◆ **Raw data**:
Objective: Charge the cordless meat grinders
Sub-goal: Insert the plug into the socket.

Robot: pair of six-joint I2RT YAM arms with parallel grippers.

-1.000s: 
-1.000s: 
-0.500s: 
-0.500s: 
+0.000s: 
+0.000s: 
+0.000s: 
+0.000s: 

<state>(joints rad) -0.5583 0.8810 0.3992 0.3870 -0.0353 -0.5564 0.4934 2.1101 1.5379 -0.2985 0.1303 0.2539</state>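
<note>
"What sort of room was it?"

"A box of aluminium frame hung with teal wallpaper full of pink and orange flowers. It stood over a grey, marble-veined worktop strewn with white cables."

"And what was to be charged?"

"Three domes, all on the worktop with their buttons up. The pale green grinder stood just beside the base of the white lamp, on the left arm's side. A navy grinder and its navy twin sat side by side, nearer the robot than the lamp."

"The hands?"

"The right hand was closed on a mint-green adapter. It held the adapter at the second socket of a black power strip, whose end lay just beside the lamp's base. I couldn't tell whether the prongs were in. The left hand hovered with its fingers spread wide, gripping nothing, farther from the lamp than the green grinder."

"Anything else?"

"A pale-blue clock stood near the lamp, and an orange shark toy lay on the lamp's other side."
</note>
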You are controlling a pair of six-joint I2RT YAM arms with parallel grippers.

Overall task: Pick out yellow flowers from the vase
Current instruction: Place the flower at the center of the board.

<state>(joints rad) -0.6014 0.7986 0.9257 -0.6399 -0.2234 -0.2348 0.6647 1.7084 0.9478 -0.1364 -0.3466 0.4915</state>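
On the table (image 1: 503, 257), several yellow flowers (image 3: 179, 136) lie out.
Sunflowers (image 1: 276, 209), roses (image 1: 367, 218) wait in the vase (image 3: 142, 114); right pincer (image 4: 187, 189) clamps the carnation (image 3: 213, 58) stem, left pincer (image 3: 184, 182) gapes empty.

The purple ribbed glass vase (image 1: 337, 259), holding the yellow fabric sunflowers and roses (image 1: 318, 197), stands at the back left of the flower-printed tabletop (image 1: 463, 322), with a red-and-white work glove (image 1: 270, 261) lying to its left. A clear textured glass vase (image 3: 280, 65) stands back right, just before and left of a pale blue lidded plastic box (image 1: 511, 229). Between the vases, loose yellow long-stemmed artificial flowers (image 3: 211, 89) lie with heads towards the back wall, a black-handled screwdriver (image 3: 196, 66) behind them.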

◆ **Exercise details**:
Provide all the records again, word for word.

◆ **Expected output**:
Objective: Charge the cordless meat grinders
Sub-goal: Insert the plug into the socket.

Robot: pair of six-joint I2RT YAM arms with parallel grippers.

-1.000s: 
-1.000s: 
-0.500s: 
-0.500s: 
+0.000s: 
+0.000s: 
+0.000s: 
+0.000s: 

<state>(joints rad) -0.5583 0.8810 0.3992 0.3870 -0.0353 -0.5564 0.4934 2.1101 1.5379 -0.2985 0.1303 0.2539</state>
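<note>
"What sort of room was it?"

"A box of aluminium frame hung with teal wallpaper full of pink and orange flowers. It stood over a grey, marble-veined worktop strewn with white cables."

"And what was to be charged?"

"Three domes, all on the worktop with their buttons up. The pale green grinder stood just beside the base of the white lamp, on the left arm's side. A navy grinder and its navy twin sat side by side, nearer the robot than the lamp."

"The hands?"

"The right hand was closed on a mint-green adapter. It held the adapter at the second socket of a black power strip, whose end lay just beside the lamp's base. I couldn't tell whether the prongs were in. The left hand hovered with its fingers spread wide, gripping nothing, farther from the lamp than the green grinder."

"Anything else?"

"A pale-blue clock stood near the lamp, and an orange shark toy lay on the lamp's other side."
</note>
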You are controlling a pair of six-joint I2RT YAM arms with parallel grippers.

Overall task: Pick out yellow flowers from the vase
Current instruction: Place the flower at the center of the board.

<state>(joints rad) -0.6014 0.7986 0.9257 -0.6399 -0.2234 -0.2348 0.6647 1.7084 0.9478 -0.1364 -0.3466 0.4915</state>
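On the table (image 1: 503, 257), several yellow flowers (image 3: 179, 136) lie out.
Sunflowers (image 1: 276, 209), roses (image 1: 367, 218) wait in the vase (image 3: 142, 114); right pincer (image 4: 187, 189) clamps the carnation (image 3: 213, 58) stem, left pincer (image 3: 184, 182) gapes empty.

The purple ribbed glass vase (image 1: 337, 259), holding the yellow fabric sunflowers and roses (image 1: 318, 197), stands at the back left of the flower-printed tabletop (image 1: 463, 322), with a red-and-white work glove (image 1: 270, 261) lying to its left. A clear textured glass vase (image 3: 280, 65) stands back right, just before and left of a pale blue lidded plastic box (image 1: 511, 229). Between the vases, loose yellow long-stemmed artificial flowers (image 3: 211, 89) lie with heads towards the back wall, a black-handled screwdriver (image 3: 196, 66) behind them.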

With that, the exercise is done.